No es mala tarjeta de presentación para un espectáculo que ahora, tras más de diez años de existencia, realiza una nueva gira.

 

Los Coleman, una familia de padre ausente, madre infantilizada, hijos retrasados y alcoholizados, se apoyan sobre el único miembro que ejerce una cierta autoridad: la abuela que agoniza. A partir de sus silencios, de lo que se ocultan a sí mismos y no se dicen, el montaje –estrenado en 2005- muestra, desde una puesta en escena realista, nuestra incapacidad para hablar de lo que nos pasa, como individuos y también como sociedad.

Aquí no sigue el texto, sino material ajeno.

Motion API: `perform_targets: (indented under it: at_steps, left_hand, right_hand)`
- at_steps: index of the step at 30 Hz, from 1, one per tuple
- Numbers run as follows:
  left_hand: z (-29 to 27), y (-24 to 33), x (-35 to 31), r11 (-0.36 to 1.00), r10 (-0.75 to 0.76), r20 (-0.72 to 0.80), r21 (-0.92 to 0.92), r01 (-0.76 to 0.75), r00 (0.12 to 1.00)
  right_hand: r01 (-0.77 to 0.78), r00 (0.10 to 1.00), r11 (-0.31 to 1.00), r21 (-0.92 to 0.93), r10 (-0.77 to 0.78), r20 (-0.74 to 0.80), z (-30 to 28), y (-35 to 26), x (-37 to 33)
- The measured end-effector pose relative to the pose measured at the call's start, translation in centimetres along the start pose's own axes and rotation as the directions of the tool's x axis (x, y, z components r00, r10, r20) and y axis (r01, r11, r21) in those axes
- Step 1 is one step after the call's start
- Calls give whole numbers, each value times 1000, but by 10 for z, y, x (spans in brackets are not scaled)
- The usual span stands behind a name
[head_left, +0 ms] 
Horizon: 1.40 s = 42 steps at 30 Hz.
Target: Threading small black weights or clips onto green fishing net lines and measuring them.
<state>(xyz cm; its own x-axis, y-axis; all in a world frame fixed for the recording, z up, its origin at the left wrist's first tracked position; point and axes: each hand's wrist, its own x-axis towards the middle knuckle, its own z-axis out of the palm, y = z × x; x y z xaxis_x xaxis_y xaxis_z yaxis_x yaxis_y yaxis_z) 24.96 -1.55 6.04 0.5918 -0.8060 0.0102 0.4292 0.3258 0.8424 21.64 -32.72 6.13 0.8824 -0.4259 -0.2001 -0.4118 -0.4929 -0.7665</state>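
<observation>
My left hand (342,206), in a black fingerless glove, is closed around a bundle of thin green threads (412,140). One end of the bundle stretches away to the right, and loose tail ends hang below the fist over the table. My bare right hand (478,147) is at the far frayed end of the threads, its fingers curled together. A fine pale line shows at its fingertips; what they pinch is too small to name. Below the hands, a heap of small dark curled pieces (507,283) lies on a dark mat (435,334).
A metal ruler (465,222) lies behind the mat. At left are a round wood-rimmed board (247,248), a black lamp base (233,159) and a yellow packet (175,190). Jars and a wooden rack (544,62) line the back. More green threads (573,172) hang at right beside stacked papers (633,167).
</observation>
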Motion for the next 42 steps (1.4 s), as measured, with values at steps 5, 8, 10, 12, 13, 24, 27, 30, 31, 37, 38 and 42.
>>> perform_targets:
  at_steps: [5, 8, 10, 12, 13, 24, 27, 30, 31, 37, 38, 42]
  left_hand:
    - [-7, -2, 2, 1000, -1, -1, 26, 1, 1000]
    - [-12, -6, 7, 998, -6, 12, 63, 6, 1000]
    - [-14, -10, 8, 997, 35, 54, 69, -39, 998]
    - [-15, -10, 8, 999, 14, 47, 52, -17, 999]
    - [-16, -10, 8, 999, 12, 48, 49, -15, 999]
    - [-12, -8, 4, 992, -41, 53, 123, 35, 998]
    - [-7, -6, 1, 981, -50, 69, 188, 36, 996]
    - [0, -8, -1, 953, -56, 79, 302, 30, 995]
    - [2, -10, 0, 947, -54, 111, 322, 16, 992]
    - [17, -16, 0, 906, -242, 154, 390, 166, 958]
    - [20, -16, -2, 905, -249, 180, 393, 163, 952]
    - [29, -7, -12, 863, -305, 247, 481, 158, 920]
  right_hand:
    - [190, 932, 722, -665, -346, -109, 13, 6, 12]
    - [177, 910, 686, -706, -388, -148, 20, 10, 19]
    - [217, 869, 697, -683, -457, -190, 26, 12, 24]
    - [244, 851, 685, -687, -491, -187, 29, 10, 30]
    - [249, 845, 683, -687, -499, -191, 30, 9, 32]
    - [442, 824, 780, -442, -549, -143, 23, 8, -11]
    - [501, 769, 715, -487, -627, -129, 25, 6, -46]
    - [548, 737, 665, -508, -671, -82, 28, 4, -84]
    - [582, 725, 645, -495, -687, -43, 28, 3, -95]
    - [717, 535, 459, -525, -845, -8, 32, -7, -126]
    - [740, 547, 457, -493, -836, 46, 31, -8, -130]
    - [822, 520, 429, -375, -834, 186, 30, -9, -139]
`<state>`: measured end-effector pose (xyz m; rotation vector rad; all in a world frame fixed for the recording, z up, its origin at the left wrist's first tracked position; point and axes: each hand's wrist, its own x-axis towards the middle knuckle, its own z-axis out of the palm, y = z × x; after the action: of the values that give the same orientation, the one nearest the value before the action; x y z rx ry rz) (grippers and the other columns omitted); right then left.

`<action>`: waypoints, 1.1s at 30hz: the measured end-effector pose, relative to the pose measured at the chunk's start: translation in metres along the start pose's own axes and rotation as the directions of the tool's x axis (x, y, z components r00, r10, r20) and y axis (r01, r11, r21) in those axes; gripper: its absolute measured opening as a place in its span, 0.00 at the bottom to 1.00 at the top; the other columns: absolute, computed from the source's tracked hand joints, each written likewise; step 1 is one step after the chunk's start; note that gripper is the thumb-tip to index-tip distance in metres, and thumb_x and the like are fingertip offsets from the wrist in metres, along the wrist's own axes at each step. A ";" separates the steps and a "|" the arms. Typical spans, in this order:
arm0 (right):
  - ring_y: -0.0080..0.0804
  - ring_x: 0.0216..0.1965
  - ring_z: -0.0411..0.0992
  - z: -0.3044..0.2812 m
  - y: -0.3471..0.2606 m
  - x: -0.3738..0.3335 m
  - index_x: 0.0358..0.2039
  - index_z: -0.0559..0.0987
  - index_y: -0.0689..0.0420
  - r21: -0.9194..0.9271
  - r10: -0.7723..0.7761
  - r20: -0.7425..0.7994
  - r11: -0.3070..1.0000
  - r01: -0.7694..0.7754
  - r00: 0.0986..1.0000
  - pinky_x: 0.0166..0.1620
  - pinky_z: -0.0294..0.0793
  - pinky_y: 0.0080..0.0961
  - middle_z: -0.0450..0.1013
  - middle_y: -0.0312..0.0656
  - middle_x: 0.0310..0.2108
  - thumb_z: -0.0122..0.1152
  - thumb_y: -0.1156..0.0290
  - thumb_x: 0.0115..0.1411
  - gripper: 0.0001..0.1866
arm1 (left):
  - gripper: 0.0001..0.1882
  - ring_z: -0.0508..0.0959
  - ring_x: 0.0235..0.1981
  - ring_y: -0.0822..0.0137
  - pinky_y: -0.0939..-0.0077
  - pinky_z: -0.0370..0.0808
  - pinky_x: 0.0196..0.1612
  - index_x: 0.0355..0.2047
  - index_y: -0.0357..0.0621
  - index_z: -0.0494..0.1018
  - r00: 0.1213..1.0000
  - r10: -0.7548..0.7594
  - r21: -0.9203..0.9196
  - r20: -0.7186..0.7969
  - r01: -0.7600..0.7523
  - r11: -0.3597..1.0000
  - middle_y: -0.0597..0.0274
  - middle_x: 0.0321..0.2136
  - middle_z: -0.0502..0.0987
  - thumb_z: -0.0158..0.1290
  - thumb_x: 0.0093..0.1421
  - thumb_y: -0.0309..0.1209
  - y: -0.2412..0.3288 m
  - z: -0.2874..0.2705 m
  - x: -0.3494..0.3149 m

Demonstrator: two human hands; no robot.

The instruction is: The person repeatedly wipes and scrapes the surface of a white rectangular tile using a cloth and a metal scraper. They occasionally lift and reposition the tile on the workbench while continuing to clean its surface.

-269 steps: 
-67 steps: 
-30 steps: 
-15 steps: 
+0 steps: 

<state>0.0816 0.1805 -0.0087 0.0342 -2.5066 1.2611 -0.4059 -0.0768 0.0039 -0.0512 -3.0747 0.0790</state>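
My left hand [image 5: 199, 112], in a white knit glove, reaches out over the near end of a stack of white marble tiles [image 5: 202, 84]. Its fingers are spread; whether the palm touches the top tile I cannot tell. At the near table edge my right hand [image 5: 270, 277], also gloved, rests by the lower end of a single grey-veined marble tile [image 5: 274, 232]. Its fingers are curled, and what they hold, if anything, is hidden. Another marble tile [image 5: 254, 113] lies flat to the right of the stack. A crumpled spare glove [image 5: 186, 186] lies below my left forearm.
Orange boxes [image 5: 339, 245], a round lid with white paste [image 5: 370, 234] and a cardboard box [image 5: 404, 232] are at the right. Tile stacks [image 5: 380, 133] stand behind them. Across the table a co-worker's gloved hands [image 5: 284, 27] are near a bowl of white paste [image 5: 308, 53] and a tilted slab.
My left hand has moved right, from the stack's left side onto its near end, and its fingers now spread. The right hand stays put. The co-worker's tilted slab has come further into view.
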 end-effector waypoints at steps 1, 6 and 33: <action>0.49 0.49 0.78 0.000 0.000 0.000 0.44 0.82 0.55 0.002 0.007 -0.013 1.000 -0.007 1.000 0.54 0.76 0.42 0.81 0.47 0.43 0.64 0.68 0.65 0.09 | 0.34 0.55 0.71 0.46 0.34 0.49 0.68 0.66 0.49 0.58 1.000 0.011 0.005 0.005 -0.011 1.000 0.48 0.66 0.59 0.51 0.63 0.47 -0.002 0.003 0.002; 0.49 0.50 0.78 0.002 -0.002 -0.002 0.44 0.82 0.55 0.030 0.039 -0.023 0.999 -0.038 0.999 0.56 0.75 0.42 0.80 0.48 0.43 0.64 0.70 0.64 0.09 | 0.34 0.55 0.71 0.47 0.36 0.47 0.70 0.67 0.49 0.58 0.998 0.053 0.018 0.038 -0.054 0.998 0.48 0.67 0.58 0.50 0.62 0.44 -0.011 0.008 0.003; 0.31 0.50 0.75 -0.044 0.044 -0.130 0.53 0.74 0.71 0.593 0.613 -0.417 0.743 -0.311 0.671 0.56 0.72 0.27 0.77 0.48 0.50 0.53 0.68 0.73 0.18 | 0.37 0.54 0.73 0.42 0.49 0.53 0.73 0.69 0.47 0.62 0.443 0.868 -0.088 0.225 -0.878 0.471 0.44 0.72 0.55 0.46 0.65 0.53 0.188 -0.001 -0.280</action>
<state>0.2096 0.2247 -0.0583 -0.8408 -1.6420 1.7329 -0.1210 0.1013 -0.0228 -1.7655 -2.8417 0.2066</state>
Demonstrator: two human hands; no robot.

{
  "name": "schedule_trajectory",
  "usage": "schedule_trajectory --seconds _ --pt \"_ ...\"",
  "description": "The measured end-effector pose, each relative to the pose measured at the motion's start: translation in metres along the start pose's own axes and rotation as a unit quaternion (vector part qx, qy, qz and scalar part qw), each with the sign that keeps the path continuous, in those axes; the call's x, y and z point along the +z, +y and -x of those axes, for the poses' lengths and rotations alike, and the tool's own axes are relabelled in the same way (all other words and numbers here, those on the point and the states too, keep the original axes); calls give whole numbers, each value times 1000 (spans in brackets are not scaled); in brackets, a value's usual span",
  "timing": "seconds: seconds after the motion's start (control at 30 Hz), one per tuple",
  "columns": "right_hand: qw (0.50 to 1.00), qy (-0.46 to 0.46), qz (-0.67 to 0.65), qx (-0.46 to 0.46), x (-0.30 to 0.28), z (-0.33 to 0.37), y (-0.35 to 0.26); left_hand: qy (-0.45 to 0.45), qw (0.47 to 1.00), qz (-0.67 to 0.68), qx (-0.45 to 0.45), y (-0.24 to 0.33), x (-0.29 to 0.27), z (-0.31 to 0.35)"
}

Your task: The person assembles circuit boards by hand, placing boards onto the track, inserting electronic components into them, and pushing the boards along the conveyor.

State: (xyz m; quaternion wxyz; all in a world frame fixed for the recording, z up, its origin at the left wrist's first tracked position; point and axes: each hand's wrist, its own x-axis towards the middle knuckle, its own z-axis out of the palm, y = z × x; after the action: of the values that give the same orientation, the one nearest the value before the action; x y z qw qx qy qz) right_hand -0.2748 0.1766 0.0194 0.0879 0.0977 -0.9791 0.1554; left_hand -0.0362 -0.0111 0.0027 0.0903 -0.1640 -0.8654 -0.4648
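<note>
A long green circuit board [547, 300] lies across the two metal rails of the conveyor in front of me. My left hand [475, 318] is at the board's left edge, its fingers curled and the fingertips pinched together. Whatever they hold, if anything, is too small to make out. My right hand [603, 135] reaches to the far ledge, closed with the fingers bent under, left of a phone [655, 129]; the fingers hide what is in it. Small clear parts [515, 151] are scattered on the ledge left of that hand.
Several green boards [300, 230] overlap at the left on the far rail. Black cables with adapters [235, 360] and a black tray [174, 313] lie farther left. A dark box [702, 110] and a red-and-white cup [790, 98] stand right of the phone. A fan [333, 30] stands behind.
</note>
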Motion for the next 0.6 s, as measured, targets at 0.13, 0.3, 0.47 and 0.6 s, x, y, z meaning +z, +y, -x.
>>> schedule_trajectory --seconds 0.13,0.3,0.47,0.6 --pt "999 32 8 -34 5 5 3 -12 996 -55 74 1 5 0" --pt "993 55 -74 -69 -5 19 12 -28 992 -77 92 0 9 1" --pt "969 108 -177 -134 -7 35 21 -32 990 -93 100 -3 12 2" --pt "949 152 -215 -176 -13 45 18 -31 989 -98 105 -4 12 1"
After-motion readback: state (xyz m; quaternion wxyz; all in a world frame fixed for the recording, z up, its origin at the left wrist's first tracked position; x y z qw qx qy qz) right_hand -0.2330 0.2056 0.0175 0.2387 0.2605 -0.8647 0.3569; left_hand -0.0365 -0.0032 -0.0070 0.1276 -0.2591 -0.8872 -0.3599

Lo que Claudio Tolcachir mostrará sobre el escenario, a escasos metros de un público hipnotizado -os los aseguramos-, es tan real como la vida misma: la imagen de un caos en equilibrio y en pijama. Una auténtica experiencia en la que ocho actores se conjuran para ofrecer con intensidad febril esta ceremonia de horror fascinante, que divierte tanto como desazona.

 

Un gran trabajo de intérpretes y un soberbio texto del también director Claudio Tolcachir, que, utilizando los mecanismos de la improvisación, pone en escena un espectáculo magnífico que comenzó representándose en el salón de su propia casa.